◆ Your goal: Go through the material and set down every line without alteration.

◆ Recorded data:

------------

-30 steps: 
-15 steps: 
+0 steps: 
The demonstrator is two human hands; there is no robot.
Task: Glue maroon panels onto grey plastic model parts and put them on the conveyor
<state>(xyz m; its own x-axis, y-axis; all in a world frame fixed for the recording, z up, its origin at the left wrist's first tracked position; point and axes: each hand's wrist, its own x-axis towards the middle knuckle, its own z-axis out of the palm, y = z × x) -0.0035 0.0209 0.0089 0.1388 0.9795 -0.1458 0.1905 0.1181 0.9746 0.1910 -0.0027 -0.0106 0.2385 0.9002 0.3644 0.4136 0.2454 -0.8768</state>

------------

◆ Output below:
-30 steps: 
-15 steps: 
+0 steps: 
The demonstrator is two human hands; there is no robot.
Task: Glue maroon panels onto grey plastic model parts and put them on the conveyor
<state>(xyz m; its own x-axis, y-axis; all in a world frame fixed for the recording, z up, its origin at the left wrist's first tracked position; point and axes: each hand's wrist, its own x-axis towards the middle knuckle, its own z-axis out of the palm, y = z × x) -0.0035 0.0209 0.0089 0.1388 0.9795 -0.1458 0.1905 0.1181 0.9746 0.1910 -0.0027 -0.0106 0.2385 0.9002 0.3644 0.4136 0.2454 -0.8768</state>

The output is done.